36 トーチカと標的

 馬毛島の岳之腰(標高71メートル)に日本海軍が1941(昭和16)年12月、真珠湾攻撃の1週間後にトーチカの建造をはじめ、翌年2月に完成させました。
 何のために建てたのか。塰泊出身の郷土研究家坂中睦男さん(故人)は著書「想い出の馬毛島」で、古老たちによる爆弾投下訓練の目撃談を記しています。
 「飛行機は硫黄島方面からトーチカに目掛けて、低空飛行で山腹に衝突するかと思われる位まで突っ込み、急上昇する訓練を毎日していた」「訓練は二人乗りの飛行機が主であり、顔が見える位にまで低空飛行し、地面に描かれている目標の円に模擬爆弾を投下」
 円筒形のトーチカの壁は部厚いコンクリート、出入り口に鉄の扉があり、鉄格子窓が3つ南を向いています。摸擬弾投下の「標的」がその方向にあったのです。
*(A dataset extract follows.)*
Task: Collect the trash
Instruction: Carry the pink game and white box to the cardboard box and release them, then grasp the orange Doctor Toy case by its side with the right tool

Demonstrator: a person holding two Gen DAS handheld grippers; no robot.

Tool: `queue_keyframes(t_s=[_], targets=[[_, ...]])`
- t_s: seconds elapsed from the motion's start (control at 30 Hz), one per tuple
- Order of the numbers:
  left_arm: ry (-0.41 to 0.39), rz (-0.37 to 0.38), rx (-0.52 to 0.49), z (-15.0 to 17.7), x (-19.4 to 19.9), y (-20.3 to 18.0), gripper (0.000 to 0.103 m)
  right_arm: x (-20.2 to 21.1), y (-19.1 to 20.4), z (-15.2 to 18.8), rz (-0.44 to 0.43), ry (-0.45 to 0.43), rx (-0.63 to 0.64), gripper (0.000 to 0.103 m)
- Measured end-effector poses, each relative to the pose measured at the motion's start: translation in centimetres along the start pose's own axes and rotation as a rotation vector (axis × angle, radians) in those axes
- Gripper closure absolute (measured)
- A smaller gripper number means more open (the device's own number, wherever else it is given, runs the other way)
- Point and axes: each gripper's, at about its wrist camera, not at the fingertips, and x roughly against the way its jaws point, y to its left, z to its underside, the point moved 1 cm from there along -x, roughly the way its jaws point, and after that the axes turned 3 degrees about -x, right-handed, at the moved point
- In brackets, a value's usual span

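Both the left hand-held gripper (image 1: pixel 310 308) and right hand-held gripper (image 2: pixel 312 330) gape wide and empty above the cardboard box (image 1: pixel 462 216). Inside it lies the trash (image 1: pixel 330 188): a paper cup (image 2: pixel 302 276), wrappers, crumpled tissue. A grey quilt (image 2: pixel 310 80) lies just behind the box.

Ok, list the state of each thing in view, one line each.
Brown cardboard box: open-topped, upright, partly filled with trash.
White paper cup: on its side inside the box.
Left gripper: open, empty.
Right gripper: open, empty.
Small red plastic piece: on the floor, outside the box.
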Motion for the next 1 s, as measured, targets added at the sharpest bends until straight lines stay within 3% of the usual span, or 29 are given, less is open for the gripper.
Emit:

 今年3月、地面に描かれた標的を確認することができました。島内に計5か所ある漁港、港湾の施設点検で市職員とともに上陸した際のことです。直径100メートルと50メートルの同心円がコンクリートで設けられ、中心から半分以上は、造成された「南北路」南端の土盛りの下に隠れ、一部が地面に現れていました。
 トーチカと標的はセットで、全国的にも貴重な戦争遺構とみられます。戦後、トーチカはトビウオ漁で重要な働きをしました。旗や灯りを掲げ、産卵に群れ寄るトビウオの位置を海上の漁船団に知らせたそうです
 トーチカの窓脇には、弾痕が生々しく残っています。弾丸が鉄の窓枠をゆがめ、壁をえぐり、深い穴ができています。戦時中、米軍機の銃撃を受けたといわれます。
 本市は令和元年度から5年間の計画で、「西之表市史」編さんに取り組んでいます。馬毛島の歴史を記すにあたっては、トーチカも標的も、専門家による調査と記録、保存が必要だと感じています。